> _Task objective_
Some lines in the material below hold the word "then". Copy all of them.

> _Raw data_
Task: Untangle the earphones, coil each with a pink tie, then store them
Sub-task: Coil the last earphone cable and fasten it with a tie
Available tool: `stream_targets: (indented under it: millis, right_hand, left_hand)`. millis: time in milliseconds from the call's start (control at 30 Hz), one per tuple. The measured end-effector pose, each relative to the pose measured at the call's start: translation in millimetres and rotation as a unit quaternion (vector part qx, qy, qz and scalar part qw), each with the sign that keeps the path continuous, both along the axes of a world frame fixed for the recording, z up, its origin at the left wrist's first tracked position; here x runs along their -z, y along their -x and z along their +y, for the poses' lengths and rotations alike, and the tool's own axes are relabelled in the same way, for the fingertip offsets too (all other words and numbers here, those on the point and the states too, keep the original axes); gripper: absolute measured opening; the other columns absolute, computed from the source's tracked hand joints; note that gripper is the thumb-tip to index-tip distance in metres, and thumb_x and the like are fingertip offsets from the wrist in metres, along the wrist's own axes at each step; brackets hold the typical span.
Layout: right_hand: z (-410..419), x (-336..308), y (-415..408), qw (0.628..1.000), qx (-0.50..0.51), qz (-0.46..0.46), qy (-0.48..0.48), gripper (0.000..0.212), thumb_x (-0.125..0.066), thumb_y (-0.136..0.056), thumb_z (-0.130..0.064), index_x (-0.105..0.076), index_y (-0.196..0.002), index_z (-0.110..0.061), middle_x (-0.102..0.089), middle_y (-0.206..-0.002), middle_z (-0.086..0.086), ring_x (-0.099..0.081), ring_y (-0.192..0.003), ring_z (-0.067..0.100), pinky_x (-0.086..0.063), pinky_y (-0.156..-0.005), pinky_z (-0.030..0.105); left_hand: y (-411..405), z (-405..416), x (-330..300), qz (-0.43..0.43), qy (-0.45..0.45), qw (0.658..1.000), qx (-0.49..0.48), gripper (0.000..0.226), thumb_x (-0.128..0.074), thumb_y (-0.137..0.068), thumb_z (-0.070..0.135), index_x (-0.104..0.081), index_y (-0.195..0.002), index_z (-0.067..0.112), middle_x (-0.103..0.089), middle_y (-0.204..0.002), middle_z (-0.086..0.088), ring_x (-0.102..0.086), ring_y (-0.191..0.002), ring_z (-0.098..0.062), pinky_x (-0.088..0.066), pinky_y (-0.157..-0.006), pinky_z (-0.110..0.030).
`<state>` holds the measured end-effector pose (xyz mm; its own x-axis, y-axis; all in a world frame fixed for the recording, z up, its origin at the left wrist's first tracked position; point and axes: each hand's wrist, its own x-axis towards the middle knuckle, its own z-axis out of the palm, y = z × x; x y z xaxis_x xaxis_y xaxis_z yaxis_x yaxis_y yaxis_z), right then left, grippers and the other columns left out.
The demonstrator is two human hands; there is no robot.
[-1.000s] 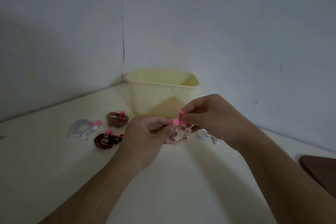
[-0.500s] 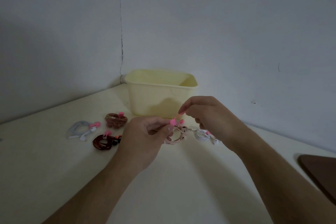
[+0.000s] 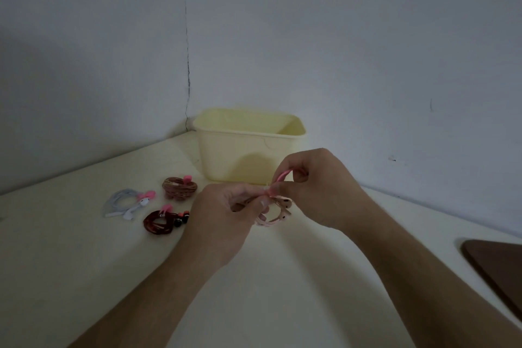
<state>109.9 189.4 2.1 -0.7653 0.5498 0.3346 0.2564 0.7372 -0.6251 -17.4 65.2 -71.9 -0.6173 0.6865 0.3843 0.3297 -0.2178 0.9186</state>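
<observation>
Head view, dim light. Left hand [image 3: 226,215] pinching the pink coil [image 3: 275,213], keeping the loops bunched just above the counter [image 3: 84,277] so nothing springs loose. Right hand [image 3: 316,189] pinching the pink tie [image 3: 279,179], bent into a loop over the coil, probably to be cinched round the bundle. Both held near the middle, in front of the bin [image 3: 248,147], a short reach for dropping in later.

Left of the hands, three tied coils parked on the counter: white [image 3: 124,202] farthest left, brown [image 3: 179,188] nearer the bin, dark red [image 3: 158,222] nearest. Each with a pink tie on, seemingly waiting for storage. Bin set far back by the wall corner, open top facing up; contents not visible. Dark board [image 3: 497,268] at the right edge.

Judged: tying stage on the fourth set, storing not yet begun.
</observation>
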Motion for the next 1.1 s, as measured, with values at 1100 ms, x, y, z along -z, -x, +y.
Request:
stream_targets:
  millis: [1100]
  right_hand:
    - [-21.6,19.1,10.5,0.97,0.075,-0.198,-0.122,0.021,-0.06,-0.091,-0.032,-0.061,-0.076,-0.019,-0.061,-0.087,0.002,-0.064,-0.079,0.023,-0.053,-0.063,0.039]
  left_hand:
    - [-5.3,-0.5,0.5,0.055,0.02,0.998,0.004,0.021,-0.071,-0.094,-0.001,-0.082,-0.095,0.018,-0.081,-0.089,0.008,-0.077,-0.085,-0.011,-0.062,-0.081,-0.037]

> _Problem solution_
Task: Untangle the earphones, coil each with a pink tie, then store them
`<state>` holds the measured end-effector pose (xyz mm; its own x-axis, y-axis; all in a world frame fixed for the recording, z up, its origin at the left wrist's first tracked position; point and axes: each hand's wrist, its own x-axis towards the middle knuckle, its own z-axis out of the palm, y = z × x; x y z xaxis_x xaxis_y xaxis_z yaxis_x yaxis_y yaxis_z), right then left, grippers and the other columns left out.

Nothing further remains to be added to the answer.